Our interest is to find the effect of drinking condition on words produced.
I will use Linear-mixed model(lmer):
“lmer” requires response variable (Words), categorical factor variable (Drink) and (1/IDs) for the repeated measurements. Note that, Words is our response variable, Drink is a Mixed variable and IDs is a random variable.
sum <- newdata %>%
group_by(Drink) %>%
summarise(meanword = mean(Words),
sdword = sd(Words))
sum
## # A tibble: 3 x 3
## Drink meanword sdword
## <fct> <dbl> <dbl>
## 1 alcohol 42.1 9.57
## 2 placebo 46.0 11.8
## 3 control 48.3 11.4
#Graph the sumary test
ggplot(sum, aes(x=Drink, y=meanword))+
geom_col(colour = "black")
We can see that the number of words produced in average increase from alcohol level to control(water) level.
fit_LM <- lmer(Words ~ Drink + (1|IDs), data=newdata)
fit_LM
## Linear mixed model fit by REML ['lmerModLmerTest']
## Formula: Words ~ Drink + (1 | IDs)
## Data: newdata
## REML criterion at convergence: 641.2
## Random effects:
## Groups Name Std.Dev.
## IDs (Intercept) 9.50
## Residual 5.49
## Number of obs: 93, groups: IDs, 31
## Fixed Effects:
## (Intercept) Drinkplacebo Drinkcontrol
## 42.06 3.90 6.23
anova(fit_LM)
## Type III Analysis of Variance Table with Satterthwaite's method
## Sum Sq Mean Sq NumDF DenDF F value Pr(>F)

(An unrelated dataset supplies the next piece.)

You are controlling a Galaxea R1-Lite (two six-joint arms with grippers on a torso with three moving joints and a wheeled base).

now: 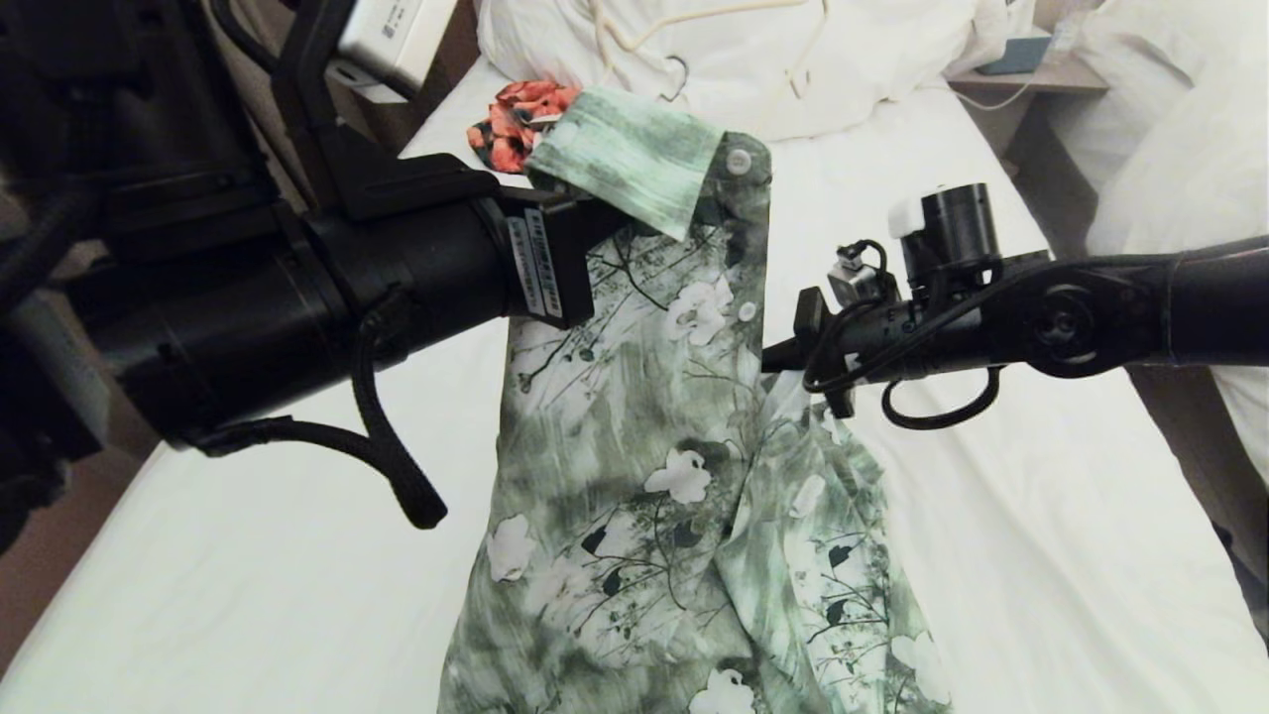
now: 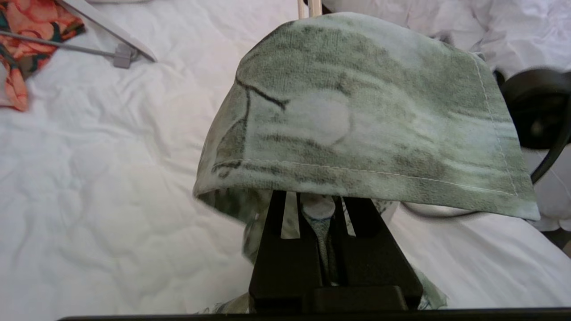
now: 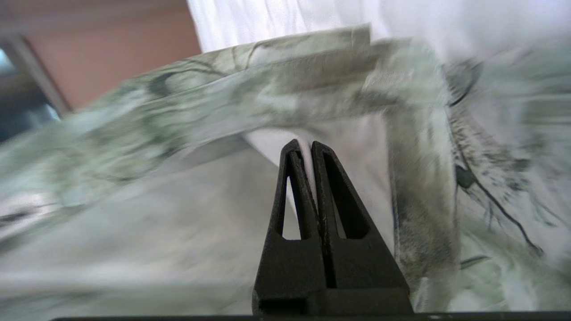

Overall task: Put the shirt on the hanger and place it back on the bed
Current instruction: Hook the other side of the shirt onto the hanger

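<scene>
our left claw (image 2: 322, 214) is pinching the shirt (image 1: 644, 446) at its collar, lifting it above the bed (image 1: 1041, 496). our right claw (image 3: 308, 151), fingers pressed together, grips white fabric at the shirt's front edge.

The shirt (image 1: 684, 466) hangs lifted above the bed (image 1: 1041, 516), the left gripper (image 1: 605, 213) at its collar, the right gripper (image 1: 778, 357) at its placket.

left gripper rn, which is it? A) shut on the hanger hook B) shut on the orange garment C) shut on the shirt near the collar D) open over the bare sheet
C: in the left wrist view the left gripper pinches green shirt fabric, with the collar draped over its tips.
</scene>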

## Drink 614 307 2 60 10.2 0.00016 ***
## ---
## Signif. codes: 0 '***' 0.001 '**' 0.01 '*' 0.05 '.' 0.1 ' ' 1
We can see that there was a significant effect of drink(alcohol) on words produced F(2,60) =10.19, P< .001
ezPlot(data = newdata, dv = Words,
within = Drink,
wid = IDs,
x = Drink, #title of y axis
y_lab = 'Mean of words produced by Fixed level') #title of y axis
Results
Based on the results of the ANOVA, we can see that the F statistic was significant at p < .001 and can therefore conclude that there was a significant effect of drink(alcohol) on words produced with P< .001.